Personal implementation of YOLO models
"""
import sys
import logging
import torch
import torch.nn as nn
import torch.nn.functional as F
from torchvision.ops.boxes import box_iou, nms
from torchvision.models.utils import load_state_dict_from_url
from torchvision.models.resnet import conv1x1, conv3x3
from ...nn import ConcatDownsample2d
from ...nn.init import init_module
from ..darknet import DarknetBodyV1, DarknetBodyV2, default_cfgs as dark_cfgs
__all__ = ['YOLOv1', 'YOLOv2', 'yolov1', 'yolov2']
default_cfgs = {
'yolov1': {'arch': 'YOLOv1', 'layout': dark_cfgs['darknet24']['layout'],
'url': None},
'yolov2': {'arch': 'YOLOv2', 'layout': dark_cfgs['darknet19']['layout'],
'url': None},
}
class _YOLO(nn.Module):
def _compute_losses(self, pred_boxes, pred_o, pred_scores, gt_boxes, gt_labels):
"""Computes the detector losses as described in `"You Only Look Once: Unified, Real-Time Object Detection"

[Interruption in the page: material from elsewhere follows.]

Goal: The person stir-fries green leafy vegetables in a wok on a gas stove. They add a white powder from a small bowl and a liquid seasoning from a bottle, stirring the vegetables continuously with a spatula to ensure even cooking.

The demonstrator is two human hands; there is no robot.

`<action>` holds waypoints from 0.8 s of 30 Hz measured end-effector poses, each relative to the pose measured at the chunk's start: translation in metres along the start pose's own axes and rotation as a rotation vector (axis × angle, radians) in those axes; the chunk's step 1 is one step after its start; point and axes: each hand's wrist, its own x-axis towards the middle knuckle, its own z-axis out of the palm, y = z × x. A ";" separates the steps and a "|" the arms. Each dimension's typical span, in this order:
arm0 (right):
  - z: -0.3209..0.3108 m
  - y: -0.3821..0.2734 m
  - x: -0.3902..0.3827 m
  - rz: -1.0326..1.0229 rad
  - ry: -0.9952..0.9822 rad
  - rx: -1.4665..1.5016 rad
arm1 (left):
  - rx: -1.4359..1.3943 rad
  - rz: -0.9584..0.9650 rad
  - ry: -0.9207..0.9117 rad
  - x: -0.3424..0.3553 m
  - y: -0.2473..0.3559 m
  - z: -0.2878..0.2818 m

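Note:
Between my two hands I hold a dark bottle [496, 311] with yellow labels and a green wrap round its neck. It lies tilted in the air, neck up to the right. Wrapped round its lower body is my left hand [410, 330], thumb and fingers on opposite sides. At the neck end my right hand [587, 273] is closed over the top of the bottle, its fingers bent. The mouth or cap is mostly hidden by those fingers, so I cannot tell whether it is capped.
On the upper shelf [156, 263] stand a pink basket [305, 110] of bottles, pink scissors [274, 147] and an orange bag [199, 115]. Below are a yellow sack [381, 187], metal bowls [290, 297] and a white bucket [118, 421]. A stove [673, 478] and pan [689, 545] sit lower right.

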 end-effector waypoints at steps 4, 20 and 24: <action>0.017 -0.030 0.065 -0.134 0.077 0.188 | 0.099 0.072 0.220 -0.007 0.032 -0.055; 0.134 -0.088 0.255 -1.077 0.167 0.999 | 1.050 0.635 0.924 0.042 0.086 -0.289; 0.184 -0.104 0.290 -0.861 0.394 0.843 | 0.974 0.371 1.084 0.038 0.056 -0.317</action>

<https://pjreddie.com/media/files/papers/yolo_1.pdf>`_
Args:
pred_boxes (torch.Tensor[N, H * W, num_anchors, 4]): relative coordinates in format (x, y, w, h)
pred_o (torch.Tensor[N, H * W, num_anchors]): objectness scores
pred_scores (torch.Tensor[N, H * W, num_anchors, num_classes]): classification scores
gt_boxes (list<torch.Tensor[-1, 4]>): ground truth boxes
gt_labels (list<torch.Tensor>): ground truth labels
Returns:
dict: dictionary of losses
"""
# Reset losses
objectness_loss = torch.zeros(1).to(pred_boxes.device)
bbox_loss = torch.zeros(1).to(pred_boxes.device)
clf_loss = torch.zeros(1).to(pred_boxes.device)
# Convert from x, y, w, h to xmin, ymin, xmax, ymax
pred_boxes[..., 2:] += pred_boxes[..., :2]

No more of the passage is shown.